Готфрид Келлер именно этим и занялся. Многим героическим неудачникам, описанным в литературе, он противопоставил историю не-героичных победителей, многим умирающим революционерам — маленькую группку ниспровергателей, которые жили еще долго после революции и в конце концов постарели, как и все прочие люди.
Отсюда проистекает драгоценная и рафинированная ирония, пронизывающая эту визионерскую (не побоюсь такого слова) новеллу. Всё в этом тексте имеет отношение к политике, и какого из персонажей ни возьми, он, на свой манер, является homo politicus[170]; но все политическое имеет здесь комический оттенок и мы не найдем ни одного вдохновленного политикой персонажа новеллы, который не подвергался бы шаржированию. Верно, впрочем, и обратное: едва нам начинает казаться, что рассказываемая история забавна и только, как ее тон внезапно меняется на трагично-серьезный. Отделить одно от другого невозможно. Посмотрим, например, как тематизируется в этом повествовании политическая риторика. У себя дома, в четырех стенах (где они собираются в соответствии со старым обычаем, как будто речь всё еще идет об опасном заговоре против государства), семеро старых бойцов продолжают произносить торжественные политические тирады, и ничто другое не доставляет им столько радости. Но когда однажды их красноречие должно подвергнуться публичному испытанию, они сразу впадают в панику. На примере такого домашнего пустословия, которое, едва практикующимся в нем людям представляется возможность действительно выступить с ораторской трибуны, самым плачевным образом сникает, Келлер показывает, насколько двусмыслен — в условиях осуществившейся демократии, в долгосрочной перспективе — всякий чрезмерный пафос. Но именно в сцене (представленной очень иронично) разглагольствования семи свободомыслящих домашних тиранов мы встречаем фразы и абзацы, которые явно продиктованы собственными страстными размышлениями автора и в которых звучит правда, не утратившая значения даже по прошествии ста с лишним лет.

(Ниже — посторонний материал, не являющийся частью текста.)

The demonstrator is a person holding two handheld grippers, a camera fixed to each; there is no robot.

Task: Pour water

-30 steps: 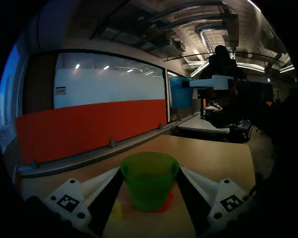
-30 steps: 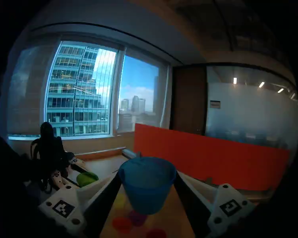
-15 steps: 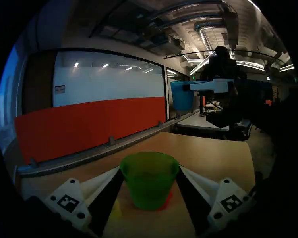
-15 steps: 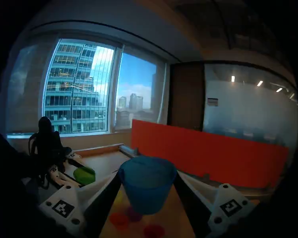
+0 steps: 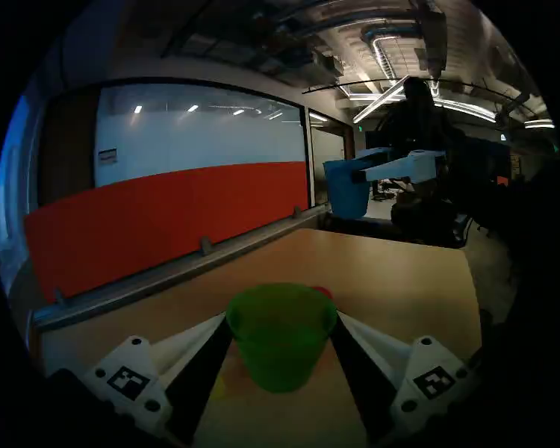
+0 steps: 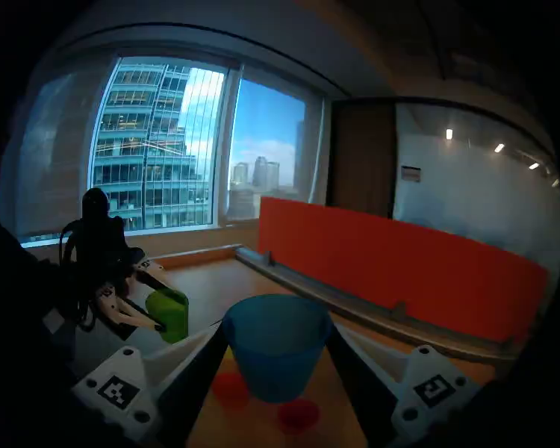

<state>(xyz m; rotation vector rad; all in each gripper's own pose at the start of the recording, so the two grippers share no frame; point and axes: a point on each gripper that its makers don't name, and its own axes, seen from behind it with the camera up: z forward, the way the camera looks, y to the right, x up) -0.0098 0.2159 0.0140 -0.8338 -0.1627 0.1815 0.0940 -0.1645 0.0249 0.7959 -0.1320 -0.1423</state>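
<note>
We hold a cup in each tool. The left gripper (image 5: 280, 322) is clamped on the green cup (image 5: 281, 345), and the right gripper (image 6: 276, 328) is clamped on the blue cup (image 6: 276, 358). In both cases the two fingers press on the sides of the cup.

In the left gripper view, the green cup sits upright at the bottom centre of the frame, raised above the wooden table (image 5: 399, 276). An orange panel (image 5: 168, 213) runs along the table's edge on the left side of the frame. Right of centre and higher up, farther off, we see the blue cup in the right gripper's hold, above the far edge of the table.

In the right gripper view, the blue cup is upright at the bottom centre, its rim open toward us. Two red spots (image 6: 299, 414) lie on the table just beneath it. At the left of the frame, lower down, the green cup shows in the left gripper's fingers, well apart from the blue one. A large window (image 6: 168, 149) fills the upper left.

We cannot tell whether either cup has water in it.
</note>
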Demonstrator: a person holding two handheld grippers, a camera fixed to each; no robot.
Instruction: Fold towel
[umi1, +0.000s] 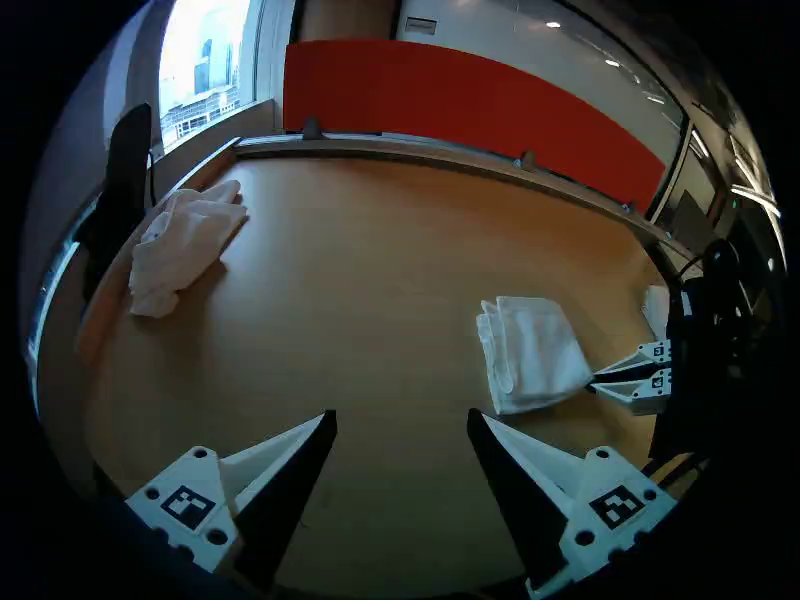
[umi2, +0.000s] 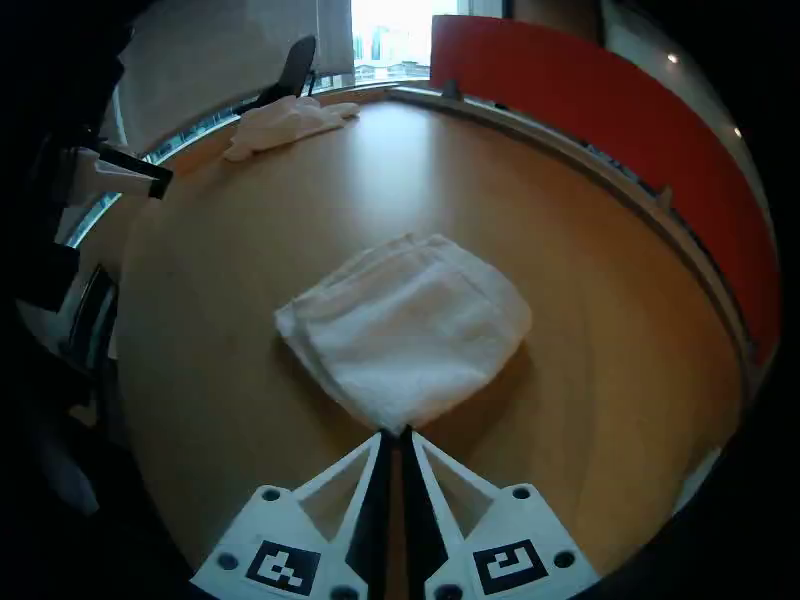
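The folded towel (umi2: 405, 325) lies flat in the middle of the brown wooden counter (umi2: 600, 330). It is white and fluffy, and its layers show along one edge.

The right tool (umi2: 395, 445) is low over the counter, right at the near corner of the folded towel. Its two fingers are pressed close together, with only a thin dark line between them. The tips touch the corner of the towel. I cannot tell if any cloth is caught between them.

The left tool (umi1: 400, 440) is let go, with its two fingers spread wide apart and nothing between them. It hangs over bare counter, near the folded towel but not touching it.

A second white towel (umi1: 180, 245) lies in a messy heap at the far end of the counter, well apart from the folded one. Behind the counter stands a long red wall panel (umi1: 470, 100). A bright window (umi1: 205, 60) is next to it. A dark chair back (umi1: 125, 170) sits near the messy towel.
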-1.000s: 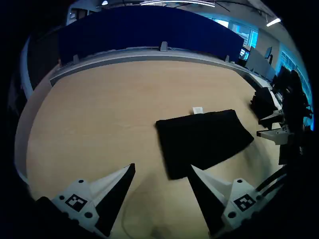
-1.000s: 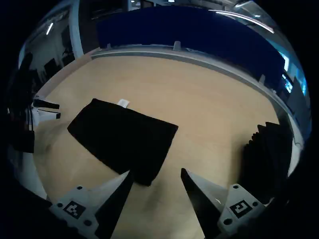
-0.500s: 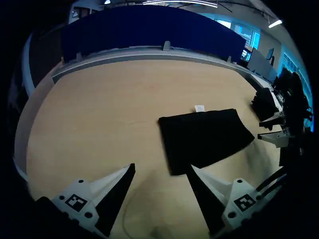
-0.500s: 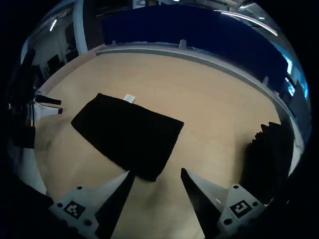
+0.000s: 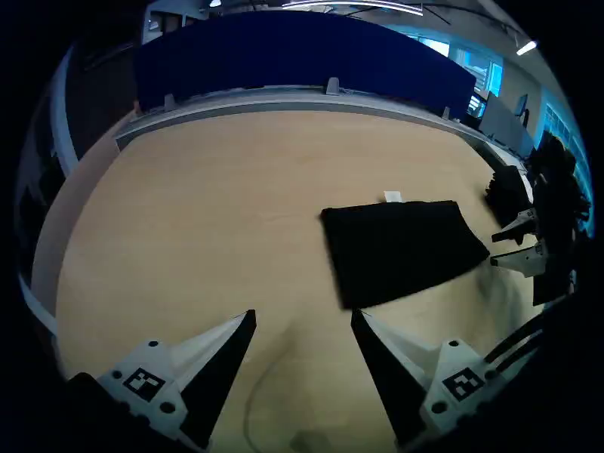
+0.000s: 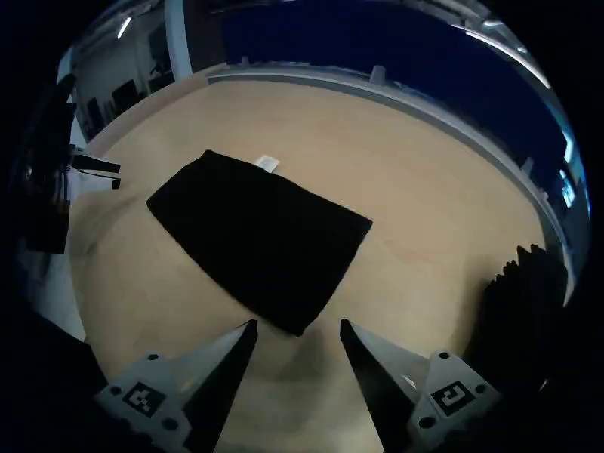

Я имею в виду, например, знаменитое место, где речь идет об опасности, грозящей завоеванному в тяжелой борьбе либеральному государству со стороны разнузданного денежного хозяйства, — причем слова эти произносятся в ситуации, где говорящий ведет себя довольно сомнительным образом. Мы поражаемся, что слышим эти фразы в такой момент и из таких уст, и в то же время молча снимаем перед ними шляпу:
К счастью, у нас нет чудовищно богатых людей, достаток распределен довольно ровно; но дай только появиться субъектам, у которых будет много миллионов и страсть к политическому господству, тогда увидишь, какие безобразия они натворят! <…> Придет время, когда в нашей стране, как и в других, скопятся большие состояния, добытые не честным трудом и не бережливостью; тогда придется показать черту зубы, тогда обнаружится, крепки ли нитки и краски нашего знамени![171]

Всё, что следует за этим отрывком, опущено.